- **TASK TO COMPLETE**: Exact reproduction of the following data is required.

=== SOURCE DATA ===

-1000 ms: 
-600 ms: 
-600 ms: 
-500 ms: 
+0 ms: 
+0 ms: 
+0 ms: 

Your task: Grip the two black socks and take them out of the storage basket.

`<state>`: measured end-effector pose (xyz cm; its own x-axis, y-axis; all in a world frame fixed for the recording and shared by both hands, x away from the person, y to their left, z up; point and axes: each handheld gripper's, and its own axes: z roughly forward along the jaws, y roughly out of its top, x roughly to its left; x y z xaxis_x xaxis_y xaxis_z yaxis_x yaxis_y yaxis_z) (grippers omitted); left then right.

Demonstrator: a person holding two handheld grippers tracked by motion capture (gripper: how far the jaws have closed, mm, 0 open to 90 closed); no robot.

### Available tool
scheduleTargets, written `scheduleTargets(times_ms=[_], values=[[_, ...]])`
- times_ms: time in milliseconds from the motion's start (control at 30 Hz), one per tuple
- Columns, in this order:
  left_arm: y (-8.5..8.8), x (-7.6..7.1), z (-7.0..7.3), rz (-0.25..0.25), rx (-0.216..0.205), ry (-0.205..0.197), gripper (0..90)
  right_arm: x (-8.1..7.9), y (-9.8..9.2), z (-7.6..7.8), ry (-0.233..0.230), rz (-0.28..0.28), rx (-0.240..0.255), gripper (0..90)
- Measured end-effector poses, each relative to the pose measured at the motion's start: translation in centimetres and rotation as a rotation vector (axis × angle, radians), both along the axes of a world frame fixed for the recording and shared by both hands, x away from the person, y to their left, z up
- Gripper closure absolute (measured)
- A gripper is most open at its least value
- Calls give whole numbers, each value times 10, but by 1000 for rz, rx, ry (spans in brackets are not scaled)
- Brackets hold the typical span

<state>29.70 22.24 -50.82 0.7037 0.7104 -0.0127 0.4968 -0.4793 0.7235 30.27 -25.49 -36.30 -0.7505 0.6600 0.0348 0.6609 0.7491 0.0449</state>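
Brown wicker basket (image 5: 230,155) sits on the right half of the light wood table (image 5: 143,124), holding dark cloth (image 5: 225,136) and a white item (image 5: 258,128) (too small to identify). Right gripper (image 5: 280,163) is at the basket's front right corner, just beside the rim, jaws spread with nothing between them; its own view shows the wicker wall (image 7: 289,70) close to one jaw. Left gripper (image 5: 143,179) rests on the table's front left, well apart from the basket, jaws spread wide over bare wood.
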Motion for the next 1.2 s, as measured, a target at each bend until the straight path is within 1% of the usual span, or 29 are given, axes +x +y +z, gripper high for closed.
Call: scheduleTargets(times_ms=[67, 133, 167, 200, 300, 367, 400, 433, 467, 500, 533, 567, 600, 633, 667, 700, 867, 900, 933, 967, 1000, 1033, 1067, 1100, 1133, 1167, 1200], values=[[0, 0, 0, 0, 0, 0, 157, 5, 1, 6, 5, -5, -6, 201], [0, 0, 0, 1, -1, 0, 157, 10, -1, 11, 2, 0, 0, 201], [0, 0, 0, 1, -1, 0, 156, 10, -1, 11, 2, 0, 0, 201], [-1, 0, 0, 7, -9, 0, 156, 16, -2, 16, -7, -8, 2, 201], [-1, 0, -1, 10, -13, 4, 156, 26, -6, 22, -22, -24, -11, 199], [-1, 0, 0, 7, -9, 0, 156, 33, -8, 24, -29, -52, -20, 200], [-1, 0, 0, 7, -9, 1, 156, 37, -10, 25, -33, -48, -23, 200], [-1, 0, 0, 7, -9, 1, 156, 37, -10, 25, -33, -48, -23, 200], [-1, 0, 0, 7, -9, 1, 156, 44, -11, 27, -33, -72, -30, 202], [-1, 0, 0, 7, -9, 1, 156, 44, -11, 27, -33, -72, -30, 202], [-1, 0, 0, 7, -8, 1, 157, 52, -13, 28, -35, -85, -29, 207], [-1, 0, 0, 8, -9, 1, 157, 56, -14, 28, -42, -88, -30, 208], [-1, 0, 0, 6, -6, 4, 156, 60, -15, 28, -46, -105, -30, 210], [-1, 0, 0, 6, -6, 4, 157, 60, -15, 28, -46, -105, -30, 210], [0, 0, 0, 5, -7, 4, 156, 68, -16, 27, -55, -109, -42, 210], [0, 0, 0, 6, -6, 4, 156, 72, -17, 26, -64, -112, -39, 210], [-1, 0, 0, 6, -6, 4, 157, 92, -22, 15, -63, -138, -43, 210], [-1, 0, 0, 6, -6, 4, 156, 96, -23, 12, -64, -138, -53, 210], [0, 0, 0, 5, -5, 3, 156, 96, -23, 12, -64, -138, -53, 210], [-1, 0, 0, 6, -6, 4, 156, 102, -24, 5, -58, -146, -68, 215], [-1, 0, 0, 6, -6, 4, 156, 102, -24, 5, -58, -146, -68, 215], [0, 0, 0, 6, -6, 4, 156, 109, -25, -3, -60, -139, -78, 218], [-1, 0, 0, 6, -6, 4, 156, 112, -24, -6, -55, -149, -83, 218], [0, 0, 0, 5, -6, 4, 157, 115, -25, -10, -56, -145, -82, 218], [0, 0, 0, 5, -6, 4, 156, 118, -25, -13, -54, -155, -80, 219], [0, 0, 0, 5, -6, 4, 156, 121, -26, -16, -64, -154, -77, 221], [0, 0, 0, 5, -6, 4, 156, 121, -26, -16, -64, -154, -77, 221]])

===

- **RESULT FOR THIS TASK**:
-1000 ms: 
-600 ms: 
-600 ms: 
-500 ms: 
+0 ms: 
+0 ms: 
+0 ms: 

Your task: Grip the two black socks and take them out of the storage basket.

`<state>`: measured end-effector pose (xyz cm; its own x-axis, y-axis; all in a world frame fixed for the recording and shared by both hands, x away from the person, y to their left, z up; point and axes: each handheld gripper's, and its own axes: z roughly forward along the jaws, y roughly out of its top, x roughly to its left; x y z xaxis_x xaxis_y xaxis_z yaxis_x yaxis_y yaxis_z) (grippers omitted); left then right.

Demonstrator: a person holding two handheld grippers tracked by motion capture (gripper: how far the jaws have closed, mm, 0 open to 90 closed); no robot.

### Available tool
scheduleTargets, written `scheduleTargets(times_ms=[_], values=[[_, ...]])`
- times_ms: time in milliseconds from the motion's start (control at 30 Hz), one per tuple
- Columns, in this order:
  left_arm: y (-8.5..8.8), x (-7.6..7.1), z (-7.0..7.3), rz (-0.25..0.25), rx (-0.216..0.205), ry (-0.205..0.197), gripper (0..90)
  right_arm: x (-8.1..7.9), y (-9.8..9.2), z (-7.6..7.8), ry (-0.233..0.230), rz (-0.28..0.28), rx (-0.240..0.255), gripper (0..90)
- Measured end-effector poses, each relative to the pose measured at the motion's start: translation in centimetres and rotation as a rotation vector (axis × angle, radians), both along the axes of a world frame fixed for the recording and shared by both hands, x away from the person, y to their left, z up
- Gripper closure absolute (measured)
- A gripper is most open at its least value
- Calls give whole numbers, each value times 10, but by 1000 for rz, rx, ry (spans in brackets are not scaled)
- Brackets hold the typical span

<state>29.70 22.24 -50.82 0.7037 0.7104 -0.0127 0.4968 -0.4793 0.7235 30.27 -25.49 -36.30 -0.7505 0.6600 0.0348 0.6609 0.7491 0.0449</state>
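Brown wicker basket (image 5: 230,155) sits on the right half of the light wood table (image 5: 143,124), holding dark cloth (image 5: 225,136) and a white item (image 5: 258,128) (too small to identify). Right gripper (image 5: 280,163) is at the basket's front right corner, just beside the rim, jaws spread with nothing between them; its own view shows the wicker wall (image 7: 289,70) close to one jaw. Left gripper (image 5: 143,179) rests on the table's front left, well apart from the basket, jaws spread wide over bare wood.
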Motion for the next 1.2 s, as measured, a target at each bend until the straight path is within 1% of the usual span, or 29 are given, axes +x +y +z, gripper high for closed.
Call: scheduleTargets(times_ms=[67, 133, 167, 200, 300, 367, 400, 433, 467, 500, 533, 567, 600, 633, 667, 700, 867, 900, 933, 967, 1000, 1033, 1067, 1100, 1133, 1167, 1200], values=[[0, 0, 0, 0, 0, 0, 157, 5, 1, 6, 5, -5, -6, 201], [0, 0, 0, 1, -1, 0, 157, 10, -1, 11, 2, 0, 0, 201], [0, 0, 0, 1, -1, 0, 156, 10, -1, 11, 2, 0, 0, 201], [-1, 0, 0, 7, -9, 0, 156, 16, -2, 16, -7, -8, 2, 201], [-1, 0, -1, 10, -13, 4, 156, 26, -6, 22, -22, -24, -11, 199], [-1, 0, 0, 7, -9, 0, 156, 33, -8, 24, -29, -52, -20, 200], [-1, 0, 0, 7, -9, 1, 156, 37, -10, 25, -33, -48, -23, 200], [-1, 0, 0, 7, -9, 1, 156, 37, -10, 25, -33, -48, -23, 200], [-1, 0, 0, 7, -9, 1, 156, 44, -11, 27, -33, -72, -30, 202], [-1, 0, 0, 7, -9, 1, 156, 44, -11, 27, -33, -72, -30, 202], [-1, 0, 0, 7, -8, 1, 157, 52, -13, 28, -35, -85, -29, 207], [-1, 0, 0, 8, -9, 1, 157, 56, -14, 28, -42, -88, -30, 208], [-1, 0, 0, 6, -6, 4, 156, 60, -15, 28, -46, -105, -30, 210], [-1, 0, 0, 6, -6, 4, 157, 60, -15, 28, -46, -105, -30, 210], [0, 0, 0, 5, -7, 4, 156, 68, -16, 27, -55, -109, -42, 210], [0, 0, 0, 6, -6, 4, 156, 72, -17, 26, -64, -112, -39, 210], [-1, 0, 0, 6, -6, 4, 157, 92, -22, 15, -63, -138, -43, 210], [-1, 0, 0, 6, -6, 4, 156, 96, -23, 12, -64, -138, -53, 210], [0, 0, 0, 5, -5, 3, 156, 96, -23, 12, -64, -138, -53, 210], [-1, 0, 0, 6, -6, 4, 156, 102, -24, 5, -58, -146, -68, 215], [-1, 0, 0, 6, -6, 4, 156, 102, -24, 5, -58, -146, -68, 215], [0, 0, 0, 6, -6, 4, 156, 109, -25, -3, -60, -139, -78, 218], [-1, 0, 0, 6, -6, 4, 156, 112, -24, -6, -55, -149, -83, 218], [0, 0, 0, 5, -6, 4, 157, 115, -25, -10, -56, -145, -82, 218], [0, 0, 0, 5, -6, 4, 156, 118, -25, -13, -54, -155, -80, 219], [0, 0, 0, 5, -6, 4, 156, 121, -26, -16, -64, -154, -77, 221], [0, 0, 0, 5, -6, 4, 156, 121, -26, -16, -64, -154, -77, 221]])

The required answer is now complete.